Aku bersikap manis sejak hari minggu. Belajar dengan baik, membantu Oma memasak setiap pagi, menemani Opa menyiram tanaman pagi dan sore hari, memberi makan ikan koi, membereskan kamar yang baru kusadari ternyata berantakan karena aku menaruh segala benda sembarangan, juga membersihkan kamar mandi yang memang berada di dalam kamar. Hingga aku berpikir sepertinya hampir tiga bulan ini aku memang terlihat sangat menyedihkan. Tak mengherankan Opa dan Oma begitu khawatir padaku.
Barang-barang yang ingin kuambil dari rumah peninggalan Ayah di Bogor, tiba di rumah Opa sabtu malam. Sebetulnya aku ingin ikut pulang, tapi Opa melarang. Opa berkata aku harus belajar untuk mengejar ketertinggalan materi pelajaran yang kuabaikan selama mengurung diri di kamar. Terlebih, perjalanan ke rumah pasti akan melelahkan hingga Opa meminta orang yang bisa dipercaya untuk mengambil sepeda, satu set peralatan komputer, laptop dan semua perlengkapan peralatan kerajinan tangan milik Bunda.
Aku tak bisa berharap lebih dari ini. Opa dan Oma sangat membantuku setelah Ayah dan kedua adikku meninggal. Kami pun sepertinya mulai merelakan Bunda walau tubuhnya belum juga berhasil ditemukan.
Mimpi buruk masih terus mendatangiku saat malam menjelang, keringat dingin selalu datang bersamaan dengannya. Namun aku selalu berusaha menghalau kesedihanku sebelum keluar kamar setiap pagi untuk bertemu dengan Opa dan Oma. Aku tak ingin membuat mereka mengkhawatirkanku lagi.

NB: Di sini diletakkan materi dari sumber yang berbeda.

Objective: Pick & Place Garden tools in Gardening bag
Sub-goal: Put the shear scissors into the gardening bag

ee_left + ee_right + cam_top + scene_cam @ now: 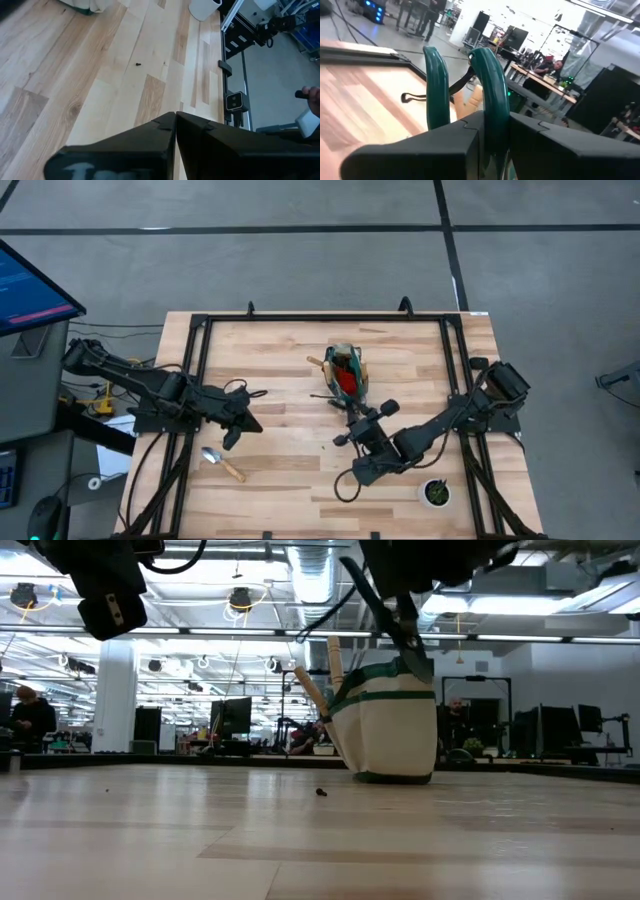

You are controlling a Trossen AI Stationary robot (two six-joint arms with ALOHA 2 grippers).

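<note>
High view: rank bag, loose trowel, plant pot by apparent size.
1. Gardening bag, largest.
2. Loose trowel, long but slim.
3. Plant pot, smallest, though close to the trowel; that pair is a near call.

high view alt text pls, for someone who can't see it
Seen from above, the right gripper holds dark shears beside a small bag of tools mid-table. The left gripper hangs shut above a trowel lying on the wood; a potted plant sits near the right corner.
</note>
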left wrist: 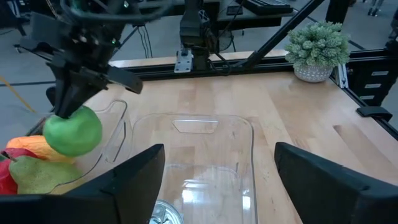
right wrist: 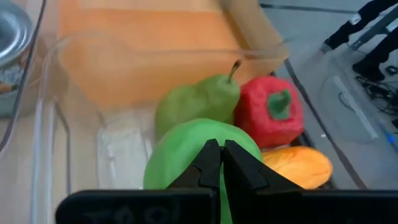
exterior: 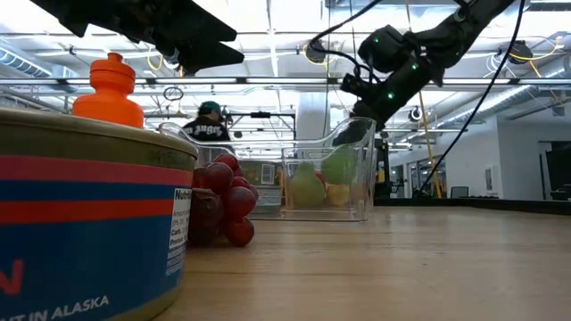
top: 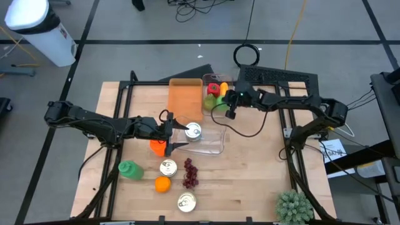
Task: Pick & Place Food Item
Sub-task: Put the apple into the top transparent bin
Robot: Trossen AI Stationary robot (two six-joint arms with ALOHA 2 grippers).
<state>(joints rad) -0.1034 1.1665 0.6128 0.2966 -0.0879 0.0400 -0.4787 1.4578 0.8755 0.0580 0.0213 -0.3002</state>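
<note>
Hovering over the fruit bin at the far side of the tabletop, right gripper pinched fully shut with its tips right on top of a round green fruit. Looks like contact with the skin, or with a stem that can't be made out. From the left wrist view the same green fruit hangs just under the right gripper, seemingly a bit above the pear, so probably lifted or being lowered; can't say for sure which. Sharing the bin: a green pear, a red pepper and something yellow-orange.

Progress-wise, judging as partway. Still scattered on the near tabletop: grapes, an orange, a green bottle-like thing and a couple of cans.

Left gripper parked near the middle with fingers spread wide, holding nothing, facing the empty clear tray, a can lying just by it. Orange board sitting beside the bin
</note>
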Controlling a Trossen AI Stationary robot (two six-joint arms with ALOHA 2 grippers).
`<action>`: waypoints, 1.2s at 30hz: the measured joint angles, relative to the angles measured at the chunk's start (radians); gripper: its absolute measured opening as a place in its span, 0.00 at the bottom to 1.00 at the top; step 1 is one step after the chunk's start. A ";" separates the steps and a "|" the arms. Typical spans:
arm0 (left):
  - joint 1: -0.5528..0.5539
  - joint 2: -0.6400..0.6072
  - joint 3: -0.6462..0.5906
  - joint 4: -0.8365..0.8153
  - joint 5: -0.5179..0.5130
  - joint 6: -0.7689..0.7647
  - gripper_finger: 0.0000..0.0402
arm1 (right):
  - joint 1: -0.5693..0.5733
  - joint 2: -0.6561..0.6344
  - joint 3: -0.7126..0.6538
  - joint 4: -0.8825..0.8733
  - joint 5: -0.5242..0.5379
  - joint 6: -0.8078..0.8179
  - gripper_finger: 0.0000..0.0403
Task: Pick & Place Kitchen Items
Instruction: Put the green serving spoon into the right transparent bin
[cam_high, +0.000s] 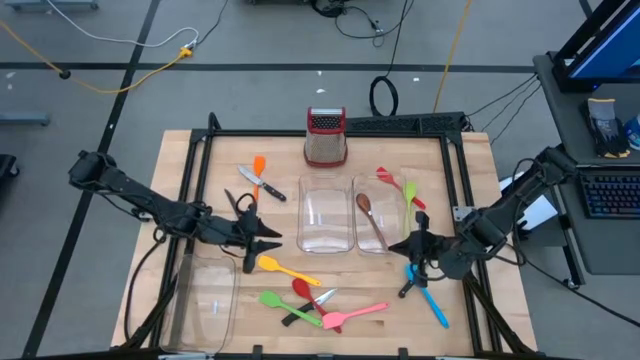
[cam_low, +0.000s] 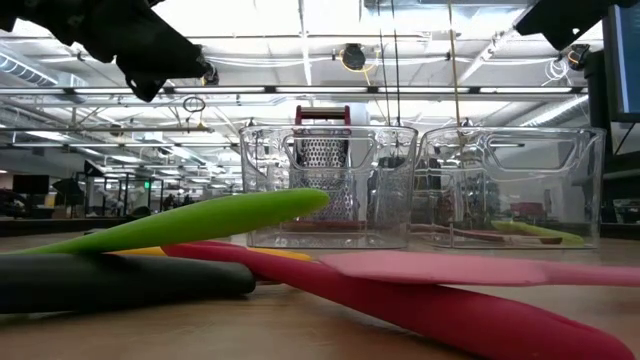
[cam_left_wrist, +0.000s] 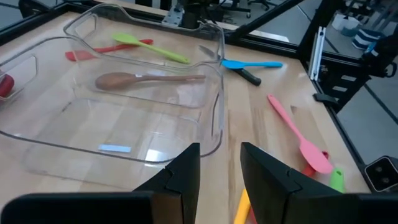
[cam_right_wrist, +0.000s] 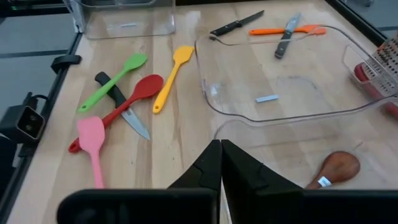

Sebetulnya aku memiliki kakek dan nenek lain dari Ayah. Kakek Rizal adalah pebisnis ekspor hasil tangkapan laut di Papua. Sedangkan Nenek Agnes tinggal di Jepang tak lama setelah bercerai dari Kakek jauh sebelum aku lahir. Sejauh yang aku tahu, nenek Agnes mengelola kebun buah di sana.
Ayahku adalah anak tunggal. Ayah jarang sekali bercerita tentang orang tuanya. Ayah lebih sering bercerita tentang pengalamannya menjelajahi berbagai gunung, lembah, air terjun, laut dan banyak tempat lainnya sebelum menikah dengan Bunda.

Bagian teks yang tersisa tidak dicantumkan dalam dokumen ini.